### Exercise prompt
Every line holding "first" should be copied from the records below.

### Material provided
▼▼▼

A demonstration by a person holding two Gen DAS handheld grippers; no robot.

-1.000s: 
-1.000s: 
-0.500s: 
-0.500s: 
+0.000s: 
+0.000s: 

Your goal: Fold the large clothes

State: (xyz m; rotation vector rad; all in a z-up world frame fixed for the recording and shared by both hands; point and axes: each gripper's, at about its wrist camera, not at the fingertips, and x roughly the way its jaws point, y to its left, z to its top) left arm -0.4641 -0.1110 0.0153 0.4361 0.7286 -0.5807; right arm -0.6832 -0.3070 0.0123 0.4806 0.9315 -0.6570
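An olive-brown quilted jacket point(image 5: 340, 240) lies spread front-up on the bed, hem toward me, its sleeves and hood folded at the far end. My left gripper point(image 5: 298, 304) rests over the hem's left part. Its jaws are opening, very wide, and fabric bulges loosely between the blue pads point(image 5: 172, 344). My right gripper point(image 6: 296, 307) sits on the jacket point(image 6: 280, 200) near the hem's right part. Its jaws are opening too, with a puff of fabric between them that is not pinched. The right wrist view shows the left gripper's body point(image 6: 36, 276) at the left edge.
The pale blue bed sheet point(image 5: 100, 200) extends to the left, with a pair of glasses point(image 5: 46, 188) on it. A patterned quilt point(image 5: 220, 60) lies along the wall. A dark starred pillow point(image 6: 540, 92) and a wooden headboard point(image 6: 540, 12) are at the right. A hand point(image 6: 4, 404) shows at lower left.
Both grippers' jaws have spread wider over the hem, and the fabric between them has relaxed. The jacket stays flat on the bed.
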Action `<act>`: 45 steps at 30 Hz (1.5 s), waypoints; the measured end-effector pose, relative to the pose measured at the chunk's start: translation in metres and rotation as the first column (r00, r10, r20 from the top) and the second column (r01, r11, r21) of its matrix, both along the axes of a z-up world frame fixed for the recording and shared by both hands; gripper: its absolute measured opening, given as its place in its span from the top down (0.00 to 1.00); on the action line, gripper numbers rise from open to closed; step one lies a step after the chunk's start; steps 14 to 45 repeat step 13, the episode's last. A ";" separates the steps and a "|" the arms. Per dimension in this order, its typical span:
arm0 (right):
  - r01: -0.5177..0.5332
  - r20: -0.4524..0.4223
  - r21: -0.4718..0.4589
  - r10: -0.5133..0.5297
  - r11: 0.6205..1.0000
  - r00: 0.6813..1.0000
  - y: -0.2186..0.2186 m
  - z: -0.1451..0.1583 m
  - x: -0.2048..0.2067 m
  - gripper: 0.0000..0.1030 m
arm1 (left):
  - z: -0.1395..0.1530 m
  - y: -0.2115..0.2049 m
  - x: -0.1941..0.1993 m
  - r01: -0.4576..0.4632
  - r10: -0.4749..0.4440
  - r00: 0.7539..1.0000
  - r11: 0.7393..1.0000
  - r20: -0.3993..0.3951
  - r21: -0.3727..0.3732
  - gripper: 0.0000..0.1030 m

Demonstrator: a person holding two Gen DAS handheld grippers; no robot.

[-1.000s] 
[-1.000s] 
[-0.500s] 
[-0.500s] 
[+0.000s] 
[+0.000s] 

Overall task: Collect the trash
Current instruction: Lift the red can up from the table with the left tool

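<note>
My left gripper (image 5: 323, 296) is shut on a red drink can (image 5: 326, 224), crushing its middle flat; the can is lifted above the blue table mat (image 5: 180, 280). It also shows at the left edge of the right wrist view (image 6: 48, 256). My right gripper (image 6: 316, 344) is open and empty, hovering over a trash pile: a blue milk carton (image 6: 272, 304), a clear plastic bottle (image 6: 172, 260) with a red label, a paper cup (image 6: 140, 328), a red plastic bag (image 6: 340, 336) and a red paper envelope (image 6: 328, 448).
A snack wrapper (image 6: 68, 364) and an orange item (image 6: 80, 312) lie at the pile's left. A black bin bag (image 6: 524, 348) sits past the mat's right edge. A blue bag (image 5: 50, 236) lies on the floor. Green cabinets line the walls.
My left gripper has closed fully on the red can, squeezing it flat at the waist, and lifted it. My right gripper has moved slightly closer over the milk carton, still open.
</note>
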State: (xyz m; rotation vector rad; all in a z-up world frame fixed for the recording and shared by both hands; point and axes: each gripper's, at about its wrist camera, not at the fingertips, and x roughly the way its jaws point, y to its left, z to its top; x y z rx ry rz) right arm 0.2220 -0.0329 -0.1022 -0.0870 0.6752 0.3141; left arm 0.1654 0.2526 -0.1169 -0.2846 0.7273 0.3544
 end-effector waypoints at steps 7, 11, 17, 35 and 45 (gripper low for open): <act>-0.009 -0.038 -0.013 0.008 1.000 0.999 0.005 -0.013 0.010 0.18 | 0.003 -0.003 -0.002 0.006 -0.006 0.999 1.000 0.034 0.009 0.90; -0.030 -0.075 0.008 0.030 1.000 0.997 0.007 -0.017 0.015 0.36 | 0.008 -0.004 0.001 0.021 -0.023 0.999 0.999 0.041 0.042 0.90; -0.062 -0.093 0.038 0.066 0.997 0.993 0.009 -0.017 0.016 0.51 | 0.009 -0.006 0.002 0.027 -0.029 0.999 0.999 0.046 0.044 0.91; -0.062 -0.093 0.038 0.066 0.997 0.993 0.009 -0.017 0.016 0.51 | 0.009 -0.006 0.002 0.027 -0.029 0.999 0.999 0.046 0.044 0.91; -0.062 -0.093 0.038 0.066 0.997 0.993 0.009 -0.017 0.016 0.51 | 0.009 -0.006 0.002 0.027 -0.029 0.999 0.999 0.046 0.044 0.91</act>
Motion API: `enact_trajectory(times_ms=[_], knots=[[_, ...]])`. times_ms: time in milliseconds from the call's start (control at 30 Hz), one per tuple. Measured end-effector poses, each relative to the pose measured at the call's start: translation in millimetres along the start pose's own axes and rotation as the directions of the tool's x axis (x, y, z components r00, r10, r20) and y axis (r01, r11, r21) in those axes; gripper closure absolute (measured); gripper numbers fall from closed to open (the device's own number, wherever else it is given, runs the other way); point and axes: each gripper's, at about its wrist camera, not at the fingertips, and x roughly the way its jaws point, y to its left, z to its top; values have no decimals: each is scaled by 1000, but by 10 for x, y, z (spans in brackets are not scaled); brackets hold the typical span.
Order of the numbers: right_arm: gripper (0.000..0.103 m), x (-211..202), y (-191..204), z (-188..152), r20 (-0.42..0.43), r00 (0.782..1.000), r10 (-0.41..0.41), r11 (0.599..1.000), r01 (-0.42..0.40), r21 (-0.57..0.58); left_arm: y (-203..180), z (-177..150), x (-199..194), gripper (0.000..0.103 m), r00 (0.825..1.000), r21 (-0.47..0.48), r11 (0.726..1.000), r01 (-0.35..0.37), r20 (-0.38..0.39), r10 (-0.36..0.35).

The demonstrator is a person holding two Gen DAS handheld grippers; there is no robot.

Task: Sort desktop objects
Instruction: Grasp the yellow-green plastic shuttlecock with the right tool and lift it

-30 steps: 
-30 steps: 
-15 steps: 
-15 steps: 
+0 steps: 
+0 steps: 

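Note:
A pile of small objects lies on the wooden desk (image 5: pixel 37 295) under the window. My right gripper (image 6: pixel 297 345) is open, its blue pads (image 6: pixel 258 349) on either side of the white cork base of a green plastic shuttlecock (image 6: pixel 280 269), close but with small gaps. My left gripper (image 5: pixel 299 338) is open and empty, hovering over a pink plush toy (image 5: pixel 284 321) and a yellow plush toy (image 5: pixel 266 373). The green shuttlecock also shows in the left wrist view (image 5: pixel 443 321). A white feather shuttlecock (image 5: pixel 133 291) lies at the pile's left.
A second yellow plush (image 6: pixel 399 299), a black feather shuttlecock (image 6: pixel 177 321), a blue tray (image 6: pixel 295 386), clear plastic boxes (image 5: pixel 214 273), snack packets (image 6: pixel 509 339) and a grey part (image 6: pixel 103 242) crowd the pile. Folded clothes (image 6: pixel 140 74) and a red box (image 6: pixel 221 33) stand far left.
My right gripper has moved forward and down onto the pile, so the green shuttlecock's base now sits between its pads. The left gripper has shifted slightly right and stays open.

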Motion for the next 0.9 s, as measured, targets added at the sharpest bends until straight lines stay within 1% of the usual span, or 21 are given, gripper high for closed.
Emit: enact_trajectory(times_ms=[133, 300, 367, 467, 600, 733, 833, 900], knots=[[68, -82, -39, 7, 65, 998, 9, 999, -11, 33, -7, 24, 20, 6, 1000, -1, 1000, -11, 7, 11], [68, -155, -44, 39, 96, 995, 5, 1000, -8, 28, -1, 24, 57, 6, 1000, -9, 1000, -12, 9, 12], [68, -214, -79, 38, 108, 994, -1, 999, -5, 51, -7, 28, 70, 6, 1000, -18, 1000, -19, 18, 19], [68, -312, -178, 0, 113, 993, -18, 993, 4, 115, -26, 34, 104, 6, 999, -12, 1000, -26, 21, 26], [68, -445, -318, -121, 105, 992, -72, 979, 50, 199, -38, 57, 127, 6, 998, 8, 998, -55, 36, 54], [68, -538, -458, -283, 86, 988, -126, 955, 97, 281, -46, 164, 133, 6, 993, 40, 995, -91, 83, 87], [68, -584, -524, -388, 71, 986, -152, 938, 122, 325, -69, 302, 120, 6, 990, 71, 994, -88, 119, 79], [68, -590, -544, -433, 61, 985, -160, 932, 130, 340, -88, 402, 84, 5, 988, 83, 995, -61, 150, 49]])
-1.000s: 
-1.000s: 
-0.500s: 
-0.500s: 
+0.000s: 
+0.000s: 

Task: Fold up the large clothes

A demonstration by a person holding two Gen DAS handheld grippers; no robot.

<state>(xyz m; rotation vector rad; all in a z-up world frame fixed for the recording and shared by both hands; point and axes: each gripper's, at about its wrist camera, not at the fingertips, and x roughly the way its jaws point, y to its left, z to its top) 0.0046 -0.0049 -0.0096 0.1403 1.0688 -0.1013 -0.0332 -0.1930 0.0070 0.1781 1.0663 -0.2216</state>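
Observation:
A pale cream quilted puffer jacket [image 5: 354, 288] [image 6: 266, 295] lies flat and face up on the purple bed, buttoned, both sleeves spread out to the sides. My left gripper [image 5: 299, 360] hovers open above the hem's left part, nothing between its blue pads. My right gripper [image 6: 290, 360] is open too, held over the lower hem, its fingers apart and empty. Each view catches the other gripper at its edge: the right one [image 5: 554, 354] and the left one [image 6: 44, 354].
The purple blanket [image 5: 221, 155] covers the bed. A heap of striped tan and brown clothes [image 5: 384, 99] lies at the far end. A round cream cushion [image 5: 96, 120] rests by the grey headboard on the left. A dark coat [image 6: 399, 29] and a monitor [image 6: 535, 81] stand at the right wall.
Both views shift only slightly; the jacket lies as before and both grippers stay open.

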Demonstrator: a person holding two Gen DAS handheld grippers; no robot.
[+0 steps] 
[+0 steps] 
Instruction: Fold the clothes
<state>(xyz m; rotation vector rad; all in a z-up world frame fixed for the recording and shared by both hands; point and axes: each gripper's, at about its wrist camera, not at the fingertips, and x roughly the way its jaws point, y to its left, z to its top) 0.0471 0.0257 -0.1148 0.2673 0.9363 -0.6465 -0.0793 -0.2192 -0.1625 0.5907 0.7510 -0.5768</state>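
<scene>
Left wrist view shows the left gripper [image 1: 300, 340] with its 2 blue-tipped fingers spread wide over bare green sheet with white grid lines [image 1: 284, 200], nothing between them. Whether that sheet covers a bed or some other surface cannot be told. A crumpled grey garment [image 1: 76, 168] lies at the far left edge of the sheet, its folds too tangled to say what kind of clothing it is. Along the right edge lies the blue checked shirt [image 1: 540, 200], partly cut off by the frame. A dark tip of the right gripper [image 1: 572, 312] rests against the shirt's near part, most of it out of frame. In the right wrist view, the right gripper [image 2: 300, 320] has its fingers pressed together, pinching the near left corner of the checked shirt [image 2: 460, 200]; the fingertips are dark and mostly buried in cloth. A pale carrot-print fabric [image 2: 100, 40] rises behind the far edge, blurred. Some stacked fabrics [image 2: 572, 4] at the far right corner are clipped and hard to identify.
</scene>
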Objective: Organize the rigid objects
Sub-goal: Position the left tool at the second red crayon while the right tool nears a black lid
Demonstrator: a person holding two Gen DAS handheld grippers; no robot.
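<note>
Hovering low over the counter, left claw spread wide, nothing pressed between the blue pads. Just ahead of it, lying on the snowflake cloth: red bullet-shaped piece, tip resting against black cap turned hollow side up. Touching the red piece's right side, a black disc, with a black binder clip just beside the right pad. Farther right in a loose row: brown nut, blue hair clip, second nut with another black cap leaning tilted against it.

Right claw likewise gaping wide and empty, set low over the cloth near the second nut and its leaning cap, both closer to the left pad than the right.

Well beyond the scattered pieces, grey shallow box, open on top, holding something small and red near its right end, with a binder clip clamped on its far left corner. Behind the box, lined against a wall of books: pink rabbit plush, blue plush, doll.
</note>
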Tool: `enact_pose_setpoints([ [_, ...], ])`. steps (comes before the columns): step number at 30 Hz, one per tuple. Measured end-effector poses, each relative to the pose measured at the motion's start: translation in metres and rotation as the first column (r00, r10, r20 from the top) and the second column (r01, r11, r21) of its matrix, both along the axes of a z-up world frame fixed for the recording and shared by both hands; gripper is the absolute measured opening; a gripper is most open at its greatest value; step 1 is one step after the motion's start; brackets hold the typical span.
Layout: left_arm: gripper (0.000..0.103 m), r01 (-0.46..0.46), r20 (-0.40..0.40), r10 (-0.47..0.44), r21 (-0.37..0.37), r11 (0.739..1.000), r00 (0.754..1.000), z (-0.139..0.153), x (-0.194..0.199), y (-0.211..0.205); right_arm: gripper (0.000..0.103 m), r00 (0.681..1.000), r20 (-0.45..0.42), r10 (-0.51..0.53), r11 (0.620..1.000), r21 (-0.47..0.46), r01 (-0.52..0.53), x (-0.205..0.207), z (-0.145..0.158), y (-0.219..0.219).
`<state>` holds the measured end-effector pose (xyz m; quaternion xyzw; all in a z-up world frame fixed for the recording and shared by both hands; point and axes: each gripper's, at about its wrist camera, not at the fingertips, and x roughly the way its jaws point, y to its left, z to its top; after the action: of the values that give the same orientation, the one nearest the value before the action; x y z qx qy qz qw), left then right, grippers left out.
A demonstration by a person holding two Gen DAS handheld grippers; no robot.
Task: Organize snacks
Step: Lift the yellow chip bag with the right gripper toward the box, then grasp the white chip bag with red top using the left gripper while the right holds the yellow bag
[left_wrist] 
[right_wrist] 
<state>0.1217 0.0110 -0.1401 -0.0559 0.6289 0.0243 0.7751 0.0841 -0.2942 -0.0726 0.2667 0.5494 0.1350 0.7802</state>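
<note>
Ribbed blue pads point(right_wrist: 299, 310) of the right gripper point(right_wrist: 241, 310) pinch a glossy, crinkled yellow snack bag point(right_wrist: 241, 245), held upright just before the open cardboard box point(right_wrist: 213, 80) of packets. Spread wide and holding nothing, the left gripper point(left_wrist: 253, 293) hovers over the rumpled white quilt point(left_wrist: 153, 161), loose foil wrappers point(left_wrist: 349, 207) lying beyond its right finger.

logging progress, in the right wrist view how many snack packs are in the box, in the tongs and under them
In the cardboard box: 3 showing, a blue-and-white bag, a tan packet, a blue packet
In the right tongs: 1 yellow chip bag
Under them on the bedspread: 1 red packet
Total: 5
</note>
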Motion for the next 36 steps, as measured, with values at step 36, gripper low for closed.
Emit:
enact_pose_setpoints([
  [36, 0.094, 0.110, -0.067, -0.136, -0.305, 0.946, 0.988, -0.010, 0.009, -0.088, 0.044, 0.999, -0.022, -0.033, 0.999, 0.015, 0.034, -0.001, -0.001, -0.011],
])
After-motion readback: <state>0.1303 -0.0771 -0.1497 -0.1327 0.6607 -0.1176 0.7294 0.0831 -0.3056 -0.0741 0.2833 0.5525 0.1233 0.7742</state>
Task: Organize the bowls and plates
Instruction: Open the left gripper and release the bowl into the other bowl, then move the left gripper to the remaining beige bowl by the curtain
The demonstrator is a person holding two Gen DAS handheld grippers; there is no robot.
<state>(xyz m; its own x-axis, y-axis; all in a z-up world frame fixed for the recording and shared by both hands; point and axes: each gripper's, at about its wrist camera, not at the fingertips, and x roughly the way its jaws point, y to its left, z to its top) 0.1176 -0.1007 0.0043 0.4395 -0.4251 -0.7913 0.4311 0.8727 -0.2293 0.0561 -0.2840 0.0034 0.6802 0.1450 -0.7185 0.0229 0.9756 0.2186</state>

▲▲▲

### Reply
Action `<act>`: 45 steps at 30 Hz (1.5 s), waypoints; the measured end-effector pose, relative to the pose measured at the chunk's start: translation in metres and rotation as the first column (r00, r10, r20 from the top) and the second column (r01, r11, r21) of its matrix, both along the axes of a z-up world frame fixed for the recording and shared by both hands; gripper: its absolute measured opening, given as its place in its span from the top down (0.00 to 1.00); on the action line, gripper numbers rise from open to closed; step one lies a step after the chunk's start; steps 14 to 45 repeat step 13, the episode's last. A ";" separates the steps and a "|" the arms. Per dimension in this order, its typical span:
Tool: `enact_pose_setpoints([ [_, ...], ])`. steps (comes before the columns): step number at 30 Hz, one per tuple. Measured end-effector poses, each relative to the pose measured at the motion's start: translation in metres and rotation as the first column (r00, r10, r20 from the top) and the second column (r01, r11, r21) of its matrix, both along the axes of a z-up world frame fixed for the recording and shared by both hands; gripper is the absolute measured opening; a gripper is most open at its greatest value; step 1 is one step after the motion's start; brackets hold the typical span.

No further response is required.